There is too much reliance on the companies to choose to adhere to these rules because the voluntary nature of the process “relies on technology corporations to be civically minded,” said James Cooper, professor at California Western School of Law.
“That’s a very tall order in the global AI race with such life-changing (good and bad) possibilities,” Cooper said. “Every legal system in order to be effective requires not just norms and rules, but also institutions to enforce those rules.”
Moreover, the 30-day review period is not sufficient, even though the government can identify cybersecurity risks and dangerous capability jumps during that window, Kompella said.
“Large AI buying decisions do not happen that quickly,” he said, adding that procurement, compliance, security review, and integration planning typically take much longer. “A 30-day review should therefore be seen as an initial risk assessment rather than full certification.”
Providing Access to a Select Few
Another challenge is that the EO only provides access to capable AI models such as Mythos to a few companies and government agencies, while still excluding most cybersecurity leaders, which is the wrong approach, said Doc McConnell, head of Policy and Compliance at Finite State, a cybersecurity and software supply chain risk vendor.
“The attempt to hold this information back to prevent our most powerful cyber defense tools is creating a barrier for people who are following the rules,” McConnell said. While cyber leaders are unable to access these defensive tools, bad actors will find ways to circumvent the controls and access the models that help them reach their ultimate targets.

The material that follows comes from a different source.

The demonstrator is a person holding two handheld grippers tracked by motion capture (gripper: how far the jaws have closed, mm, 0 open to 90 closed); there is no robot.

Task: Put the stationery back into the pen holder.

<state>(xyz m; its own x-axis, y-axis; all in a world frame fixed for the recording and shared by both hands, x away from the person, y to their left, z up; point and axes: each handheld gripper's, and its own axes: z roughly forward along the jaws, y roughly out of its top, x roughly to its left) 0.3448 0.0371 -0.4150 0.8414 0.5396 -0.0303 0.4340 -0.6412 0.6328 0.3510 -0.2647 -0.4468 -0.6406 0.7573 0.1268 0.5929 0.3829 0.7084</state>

“Whenever we have this type of asymmetry in the cybersecurity system … it tends to advantage the bad actors at the expense of cyber defenders,” McConnell said. He added that the AI tools and models should be made broadly available.

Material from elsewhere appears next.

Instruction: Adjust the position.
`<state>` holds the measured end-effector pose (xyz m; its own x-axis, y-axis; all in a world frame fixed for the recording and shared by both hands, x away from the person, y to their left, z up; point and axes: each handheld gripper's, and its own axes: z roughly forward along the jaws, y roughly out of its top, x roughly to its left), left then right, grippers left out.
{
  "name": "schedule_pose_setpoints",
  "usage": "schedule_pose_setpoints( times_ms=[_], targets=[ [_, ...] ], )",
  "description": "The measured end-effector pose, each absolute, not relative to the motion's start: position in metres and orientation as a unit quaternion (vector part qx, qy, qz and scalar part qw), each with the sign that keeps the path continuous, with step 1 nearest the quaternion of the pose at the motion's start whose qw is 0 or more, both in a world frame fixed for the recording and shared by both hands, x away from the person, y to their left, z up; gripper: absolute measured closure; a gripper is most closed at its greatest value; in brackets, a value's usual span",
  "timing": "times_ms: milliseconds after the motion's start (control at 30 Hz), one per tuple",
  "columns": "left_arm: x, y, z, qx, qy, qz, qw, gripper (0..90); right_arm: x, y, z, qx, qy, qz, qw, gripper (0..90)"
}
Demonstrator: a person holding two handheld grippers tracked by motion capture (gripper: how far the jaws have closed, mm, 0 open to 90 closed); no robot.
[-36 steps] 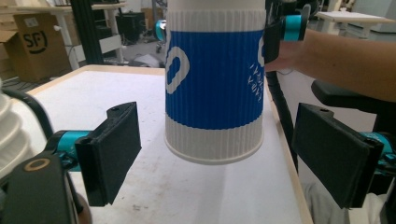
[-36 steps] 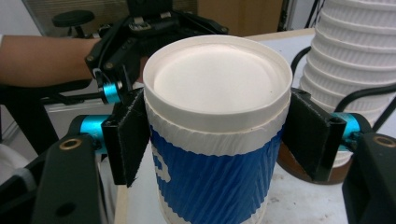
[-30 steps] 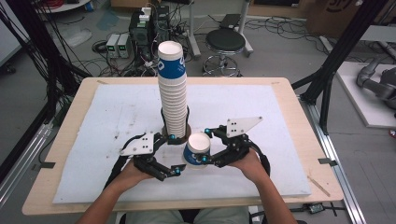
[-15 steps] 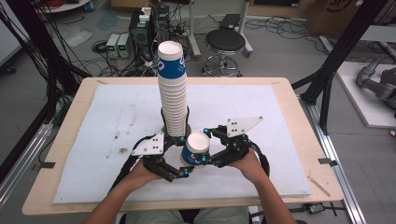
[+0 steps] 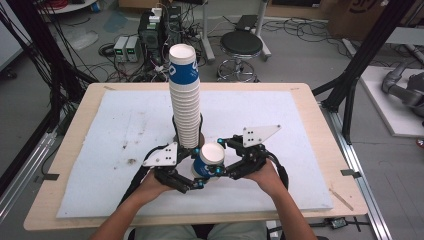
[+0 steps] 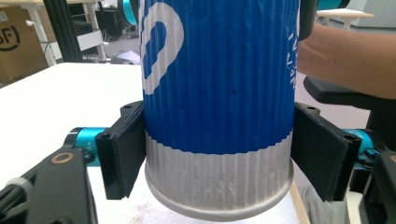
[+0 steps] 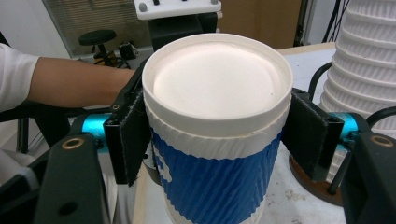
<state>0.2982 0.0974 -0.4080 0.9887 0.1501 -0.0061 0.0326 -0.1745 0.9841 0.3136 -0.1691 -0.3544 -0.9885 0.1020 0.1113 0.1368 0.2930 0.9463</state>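
An upside-down blue and white ribbed paper cup (image 5: 210, 159) is held just above the white mat, in front of a tall stack of the same cups (image 5: 184, 100). My right gripper (image 5: 219, 157) is shut on the cup's upper part, just below its white base (image 7: 217, 84), with the pads (image 7: 133, 140) pressing both sides. My left gripper (image 5: 198, 167) has just been closing on the same cup lower down. Its pads (image 6: 123, 156) now touch the grey band (image 6: 219, 179) above the rim on both sides. In the gripper views, the left gripper (image 6: 219, 154) and right gripper (image 7: 217, 135) each frame the cup.
The stack (image 7: 369, 70) stands in a black wire holder on a brown disc (image 7: 317, 182) at the middle of the white mat (image 5: 110, 130), close behind the held cup. The mat covers a wooden table (image 5: 320, 125). A stool, cables and frame posts stand beyond the far edge.
My left gripper has moved right, up to the cup, and its jaws have closed from wide open onto the cup's lower part. The right gripper and cup stay put.
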Motion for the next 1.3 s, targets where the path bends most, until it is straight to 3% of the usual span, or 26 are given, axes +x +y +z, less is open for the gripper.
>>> schedule_pose_setpoints(
  times_ms=[200,267,800,1300],
  targets=[
    [0.299,0.098,-0.409,0.776,0.066,0.043,0.625,27.7,0.313,-0.167,-0.358,-0.082,-0.812,-0.577,0.015,28.8],
    [0.299,0.099,-0.409,0.778,0.069,0.042,0.623,27.7,0.313,-0.166,-0.358,-0.087,-0.815,-0.573,0.016,18.3],
    [0.307,0.107,-0.381,0.849,0.071,0.06,0.521,28.7,0.319,-0.19,-0.322,-0.082,-0.845,-0.527,-0.026,18.1],
    [0.31,0.098,-0.363,0.893,0.065,0.058,0.441,28.7,0.329,-0.159,-0.298,-0.033,-0.906,-0.421,-0.035,18.1]
  ],
)
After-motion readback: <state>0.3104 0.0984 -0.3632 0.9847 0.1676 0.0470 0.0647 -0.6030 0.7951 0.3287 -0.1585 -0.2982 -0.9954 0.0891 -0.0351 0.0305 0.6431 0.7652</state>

“[Cyber defenders] are already under attack,” McConnell continued. “They’re already experiencing that massive increase in the volume and sophistication of attacks, and we need to arm them with the right tools so that they can protect themselves and the data and the systems that they’re responsible for.”
A Possible Consensus
Therefore, he said that it is important for federal organizations and departments, such as the federal government’s Cybersecurity and Infrastructure Security Agency ), to remember that it’s best when “they see their role as information sharing.” He added that the agencies work best when they collect information from a wide range of sources and use expert analysis to determine which information to pass along to other organizations as quickly as possible.
For other enterprises, it’s best to start incorporating the models already available in the market into their workflows, cybersecurity monitoring capabilities and operations now, McConnell said.
“They should be building AI into that to make sure that they’re responding as quickly and efficiently as possible,” he said.
Enterprises should also perform their own risk assessment, Kompella said. He said that enterprises still need their own security mechanisms and should make sure that AI tools and agents are deployed with clear access controls, logging and human approval for sensitive actions.
“A federal review should not be treated as a substitute for enterprise-specific risk assessment,” he said. “Enterprises remain responsible for how AI is procured, configured, monitored and governed inside their own environments.”